[EXERCISE]
The copy has to match the data exactly and leave out every picture.

[SUPPLIED DATA]
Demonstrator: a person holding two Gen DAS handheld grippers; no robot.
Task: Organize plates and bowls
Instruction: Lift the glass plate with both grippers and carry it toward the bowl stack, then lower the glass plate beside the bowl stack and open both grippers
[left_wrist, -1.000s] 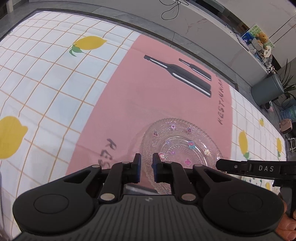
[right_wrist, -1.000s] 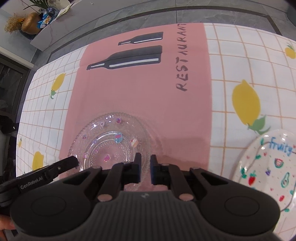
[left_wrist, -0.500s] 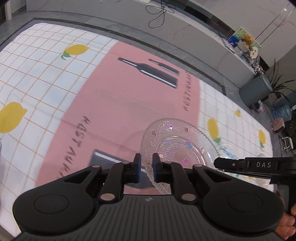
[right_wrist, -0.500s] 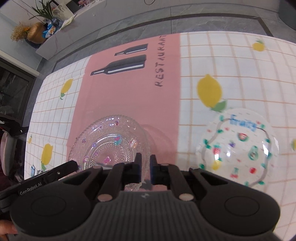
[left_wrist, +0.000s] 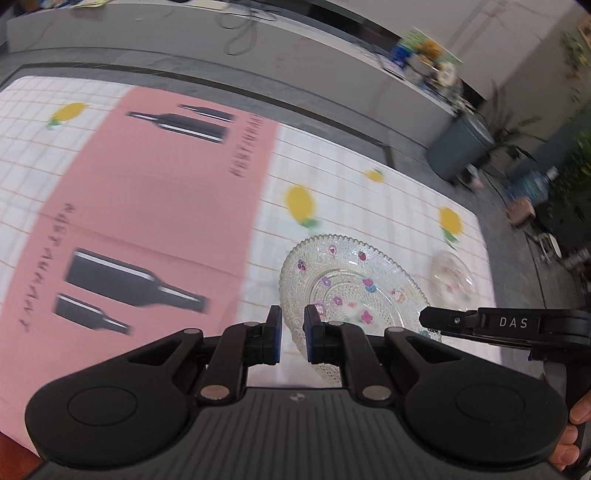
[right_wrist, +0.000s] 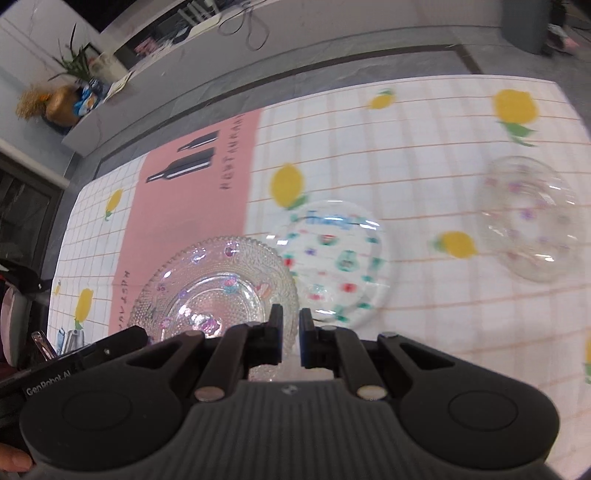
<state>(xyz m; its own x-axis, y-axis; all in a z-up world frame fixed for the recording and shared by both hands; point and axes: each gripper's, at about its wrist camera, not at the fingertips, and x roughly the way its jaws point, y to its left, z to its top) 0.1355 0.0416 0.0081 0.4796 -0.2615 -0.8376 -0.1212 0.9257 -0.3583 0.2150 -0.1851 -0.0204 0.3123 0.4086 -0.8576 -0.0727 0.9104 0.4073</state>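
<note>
Stiff, slick and breakable, the beaded glass plate (left_wrist: 354, 288) hangs between 2 rim grips, left hand-held gripper (left_wrist: 291, 339) and right hand-held gripper (right_wrist: 290, 341) both clamped on its opposite edges.

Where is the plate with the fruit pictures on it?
In the right wrist view, the fruit plate sits on the white checked tablecloth, mid-frame, just right of the sparkly glass plate, with the clear bowl farther right.

A lived-in home dining area is showing: a lemon-print tablecloth (left_wrist: 351, 177) is covering the surface, potted plants (right_wrist: 74, 62) are standing by a cluttered sideboard (left_wrist: 424, 62).
</note>
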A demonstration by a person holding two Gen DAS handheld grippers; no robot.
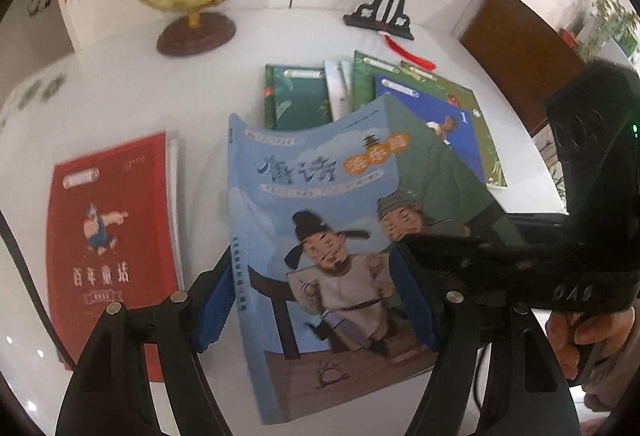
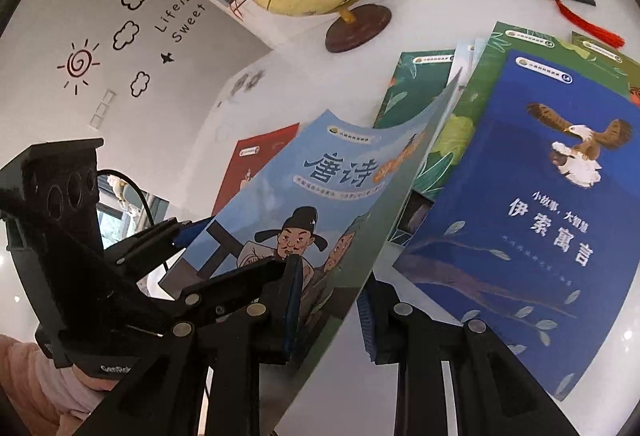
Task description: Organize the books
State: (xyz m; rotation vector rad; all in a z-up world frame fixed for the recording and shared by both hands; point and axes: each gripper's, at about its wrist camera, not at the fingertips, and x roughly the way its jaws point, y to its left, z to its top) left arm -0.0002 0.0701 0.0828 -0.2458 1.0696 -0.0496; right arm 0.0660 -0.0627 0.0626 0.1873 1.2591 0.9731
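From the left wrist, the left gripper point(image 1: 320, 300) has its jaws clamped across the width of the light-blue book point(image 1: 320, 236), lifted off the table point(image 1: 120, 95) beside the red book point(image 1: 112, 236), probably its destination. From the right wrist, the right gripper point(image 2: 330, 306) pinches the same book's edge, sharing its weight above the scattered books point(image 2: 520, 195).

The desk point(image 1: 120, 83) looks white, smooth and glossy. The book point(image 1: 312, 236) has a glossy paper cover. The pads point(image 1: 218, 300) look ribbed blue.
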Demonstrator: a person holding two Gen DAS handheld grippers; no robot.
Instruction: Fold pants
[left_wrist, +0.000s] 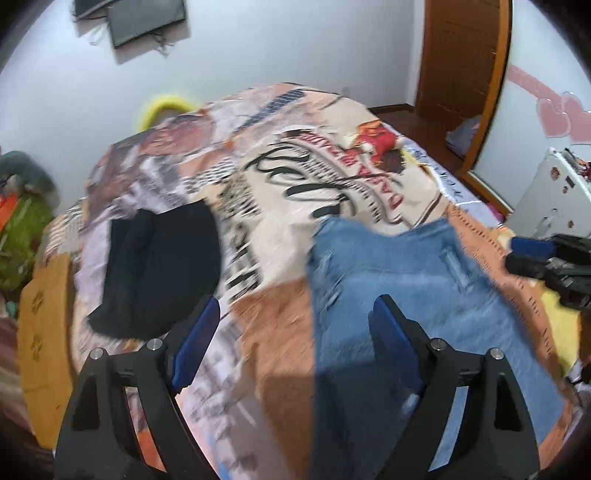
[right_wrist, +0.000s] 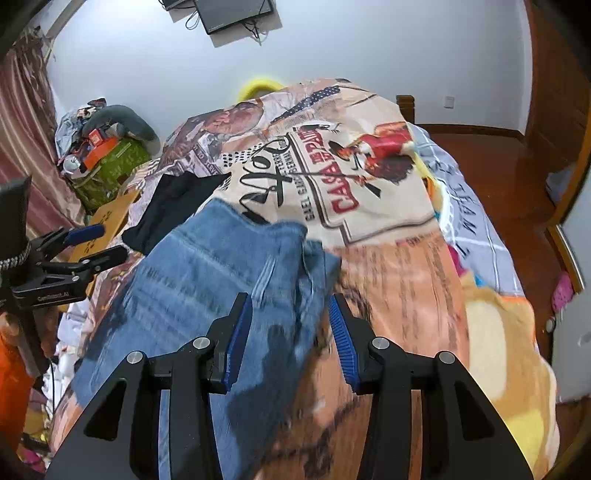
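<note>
Blue jeans (left_wrist: 410, 295) lie on a patterned blanket (left_wrist: 266, 206) on a bed; they also show in the right wrist view (right_wrist: 207, 280). My left gripper (left_wrist: 295, 314) is open, above the blanket at the jeans' left edge, holding nothing. My right gripper (right_wrist: 290, 321) is open, just above the jeans' right edge, one finger over the denim. Each gripper shows at the side of the other's view, the right one (left_wrist: 535, 254) and the left one (right_wrist: 92, 243). The frames are motion-blurred.
A folded black garment (left_wrist: 159, 266) lies on the blanket left of the jeans. A cardboard piece (left_wrist: 44, 332) sits at the bed's left edge. A green box (right_wrist: 110, 166) with clutter stands beyond. A wooden door (left_wrist: 461, 55) and white appliance (left_wrist: 554, 192) are at the right.
</note>
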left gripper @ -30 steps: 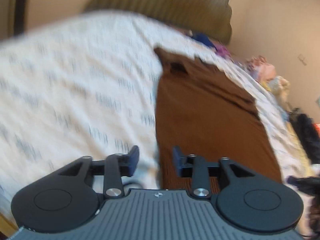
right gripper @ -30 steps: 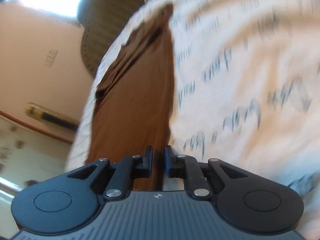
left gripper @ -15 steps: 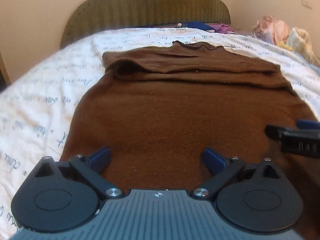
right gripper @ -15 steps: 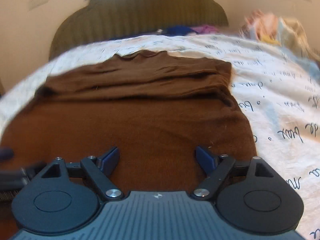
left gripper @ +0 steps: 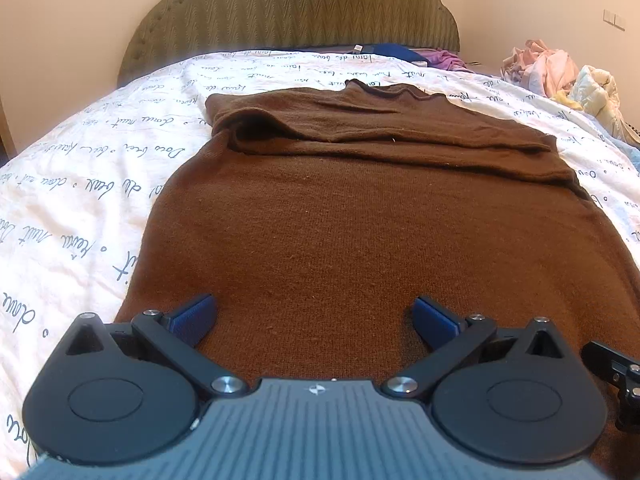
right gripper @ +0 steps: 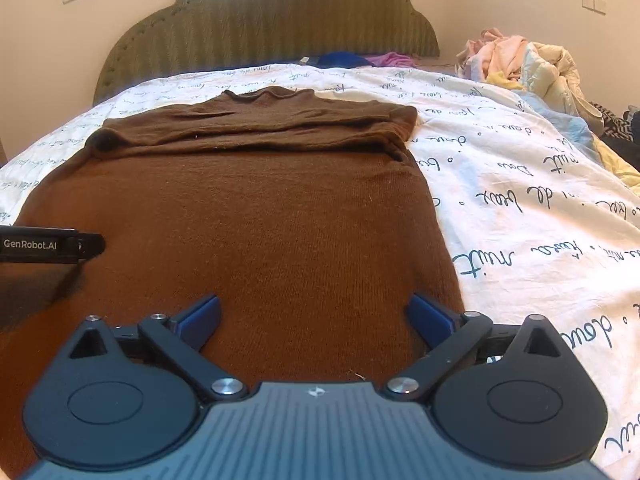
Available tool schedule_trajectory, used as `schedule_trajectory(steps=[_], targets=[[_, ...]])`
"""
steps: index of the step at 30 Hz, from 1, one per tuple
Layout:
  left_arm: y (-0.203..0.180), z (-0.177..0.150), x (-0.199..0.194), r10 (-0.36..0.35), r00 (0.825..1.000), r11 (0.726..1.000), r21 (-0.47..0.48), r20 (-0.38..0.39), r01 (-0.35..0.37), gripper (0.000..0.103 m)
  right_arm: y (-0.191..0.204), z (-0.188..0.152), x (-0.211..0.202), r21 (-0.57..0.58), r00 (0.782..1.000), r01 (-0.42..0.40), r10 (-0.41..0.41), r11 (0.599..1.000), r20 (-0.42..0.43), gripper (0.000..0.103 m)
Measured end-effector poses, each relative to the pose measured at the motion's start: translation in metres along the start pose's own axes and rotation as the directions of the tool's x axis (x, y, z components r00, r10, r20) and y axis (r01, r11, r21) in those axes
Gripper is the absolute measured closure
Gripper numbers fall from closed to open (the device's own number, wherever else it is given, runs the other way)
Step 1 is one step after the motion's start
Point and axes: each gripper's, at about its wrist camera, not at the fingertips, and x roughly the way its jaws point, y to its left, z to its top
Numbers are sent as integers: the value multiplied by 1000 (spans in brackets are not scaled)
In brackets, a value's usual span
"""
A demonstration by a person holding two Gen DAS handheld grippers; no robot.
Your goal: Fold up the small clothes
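A brown knit sweater [left gripper: 352,216] lies flat on the bed, collar at the far end, with its sleeves folded across the chest. It also shows in the right wrist view [right gripper: 248,216]. My left gripper [left gripper: 314,314] is open and empty over the sweater's near hem, left part. My right gripper [right gripper: 314,314] is open and empty over the near hem, right part. The left gripper's side [right gripper: 48,245] shows at the left edge of the right wrist view; the right gripper's edge [left gripper: 616,372] shows in the left wrist view.
The white bedspread with script print [right gripper: 520,200] covers the bed. An olive headboard [left gripper: 296,12] stands at the far end. A heap of pale clothes [right gripper: 520,60] lies at the far right. Blue and purple garments [left gripper: 408,54] lie by the headboard.
Both grippers swung from the sweater's sides to its near hem and opened wide. In the last half second they moved little.
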Motion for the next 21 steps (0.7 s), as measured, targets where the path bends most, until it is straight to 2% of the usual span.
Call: schedule_trajectory(steps=[8,14,21], targets=[[-3,-8,-12,30,999,999,35,-24,-29,0,-3,0,-1,11,1000,-11,11,1000,2,0],[4,-30,-32,11,1000,998,59,14,-12,0,-3,-1,-1,13,1000,-14,14,1000,2,0],[5,-30,-32,4,1000,999,47,20,-5,0,-3,-3,-7,-9,1000,-18,18,1000,-5,0]])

[FINISHED EXERCISE]
Demonstrator: a person holding two Gen DAS handheld grippers; no robot.
Task: Organize plates and bowls
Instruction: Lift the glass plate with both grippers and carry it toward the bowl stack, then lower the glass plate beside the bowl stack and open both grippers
[left_wrist, -1.000s] 
[right_wrist, -1.000s] 
[left_wrist, -0.500s] 
[right_wrist, -0.500s] 
[left_wrist, +0.000s] 
[right_wrist, +0.000s] 
<state>(xyz m; its own x-axis, y-axis; all in a z-up world frame fixed for the recording and shared by both hands; point and axes: each gripper's, at about its wrist camera, not at the fingertips, and x roughly the way its jaws point, y to its left, z to its top) 0.1355 0.0416 0.0081 0.4796 -0.2615 -0.8376 -0.1212 0.9257 -0.3583 0.2150 -0.1851 -0.0204 0.3123 0.4086 -0.8576 -0.0727 0.9104 0.4073</state>
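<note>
Stiff, slick and breakable, the beaded glass plate (left_wrist: 354, 288) hangs between 2 rim grips, left hand-held gripper (left_wrist: 291, 339) and right hand-held gripper (right_wrist: 290, 341) both clamped on its opposite edges.

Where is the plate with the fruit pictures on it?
In the right wrist view, the fruit plate sits on the white checked tablecloth, mid-frame, just right of the sparkly glass plate, with the clear bowl farther right.

A lived-in home dining area is showing: a lemon-print tablecloth (left_wrist: 351, 177) is covering the surface, potted plants (right_wrist: 74, 62) are standing by a cluttered sideboard (left_wrist: 424, 62).
</note>
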A demonstration by a person holding two Gen DAS handheld grippers; no robot.
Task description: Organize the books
State: (xyz m; rotation vector rad; all in a z-up world frame fixed for the recording and shared by both hands; point and axes: each gripper's, at about its wrist camera, not at the fingertips, and x roughly the way its jaws point, y to its left, z to its top) left arm -0.0002 0.0701 0.0828 -0.2458 1.0696 -0.0496; right arm 0.0660 -0.0627 0.0626 0.1873 1.2591 0.9731
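From the left wrist, the left gripper point(image 1: 320, 300) has its jaws clamped across the width of the light-blue book point(image 1: 320, 236), lifted off the table point(image 1: 120, 95) beside the red book point(image 1: 112, 236), probably its destination. From the right wrist, the right gripper point(image 2: 330, 306) pinches the same book's edge, sharing its weight above the scattered books point(image 2: 520, 195).

The desk point(image 1: 120, 83) looks white, smooth and glossy. The book point(image 1: 312, 236) has a glossy paper cover. The pads point(image 1: 218, 300) look ribbed blue.
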Demonstrator: a person holding two Gen DAS handheld grippers; no robot.
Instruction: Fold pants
[left_wrist, +0.000s] 
[right_wrist, +0.000s] 
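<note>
Blue jeans (left_wrist: 410, 295) lie on a patterned blanket (left_wrist: 266, 206) on a bed; they also show in the right wrist view (right_wrist: 207, 280). My left gripper (left_wrist: 295, 314) is open, above the blanket at the jeans' left edge, holding nothing. My right gripper (right_wrist: 290, 321) is open, just above the jeans' right edge, one finger over the denim. Each gripper shows at the side of the other's view, the right one (left_wrist: 535, 254) and the left one (right_wrist: 92, 243). The frames are motion-blurred.
A folded black garment (left_wrist: 159, 266) lies on the blanket left of the jeans. A cardboard piece (left_wrist: 44, 332) sits at the bed's left edge. A green box (right_wrist: 110, 166) with clutter stands beyond. A wooden door (left_wrist: 461, 55) and white appliance (left_wrist: 554, 192) are at the right.
</note>
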left gripper @ -30 steps: 
right gripper @ -30 steps: 
left gripper @ -15 steps: 
right gripper @ -15 steps: 
left gripper @ +0 steps: 
right gripper @ +0 steps: 
Available tool schedule_trajectory, used as `schedule_trajectory(steps=[_], targets=[[_, ...]])`
"""
steps: index of the step at 30 Hz, from 1, one per tuple
Layout:
  left_arm: y (-0.203..0.180), z (-0.177..0.150), x (-0.199..0.194), r10 (-0.36..0.35), r00 (0.825..1.000), r11 (0.726..1.000), r21 (-0.47..0.48), r20 (-0.38..0.39), r01 (-0.35..0.37), gripper (0.000..0.103 m)
  right_arm: y (-0.191..0.204), z (-0.188..0.152), x (-0.211..0.202), r21 (-0.57..0.58), r00 (0.782..1.000), r01 (-0.42..0.40), r10 (-0.41..0.41), r11 (0.599..1.000), r20 (-0.42..0.43), gripper (0.000..0.103 m)
Measured end-effector poses, each relative to the pose measured at the motion's start: translation in metres along the start pose's own axes and rotation as the directions of the tool's x axis (x, y, z components r00, r10, r20) and y axis (r01, r11, r21) in those axes
Gripper is the absolute measured closure
Gripper numbers fall from closed to open (the device's own number, wherever else it is given, runs the other way)
Step 1 is one step after the motion's start
Point and axes: each gripper's, at about its wrist camera, not at the fingertips, and x roughly the way its jaws point, y to its left, z to its top
Numbers are sent as integers: the value multiplied by 1000 (spans in brackets are not scaled)
In brackets, a value's usual span
"""
A demonstration by a person holding two Gen DAS handheld grippers; no robot.
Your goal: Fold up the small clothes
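A brown knit sweater [left gripper: 352,216] lies flat on the bed, collar at the far end, with its sleeves folded across the chest. It also shows in the right wrist view [right gripper: 248,216]. My left gripper [left gripper: 314,314] is open and empty over the sweater's near hem, left part. My right gripper [right gripper: 314,314] is open and empty over the near hem, right part. The left gripper's side [right gripper: 48,245] shows at the left edge of the right wrist view; the right gripper's edge [left gripper: 616,372] shows in the left wrist view.
The white bedspread with script print [right gripper: 520,200] covers the bed. An olive headboard [left gripper: 296,12] stands at the far end. A heap of pale clothes [right gripper: 520,60] lies at the far right. Blue and purple garments [left gripper: 408,54] lie by the headboard.
Both grippers swung from the sweater's sides to its near hem and opened wide. In the last half second they moved little.
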Motion for the next 21 steps (0.7 s), as measured, targets where the path bends most, until it is straight to 2% of the usual span.
Call: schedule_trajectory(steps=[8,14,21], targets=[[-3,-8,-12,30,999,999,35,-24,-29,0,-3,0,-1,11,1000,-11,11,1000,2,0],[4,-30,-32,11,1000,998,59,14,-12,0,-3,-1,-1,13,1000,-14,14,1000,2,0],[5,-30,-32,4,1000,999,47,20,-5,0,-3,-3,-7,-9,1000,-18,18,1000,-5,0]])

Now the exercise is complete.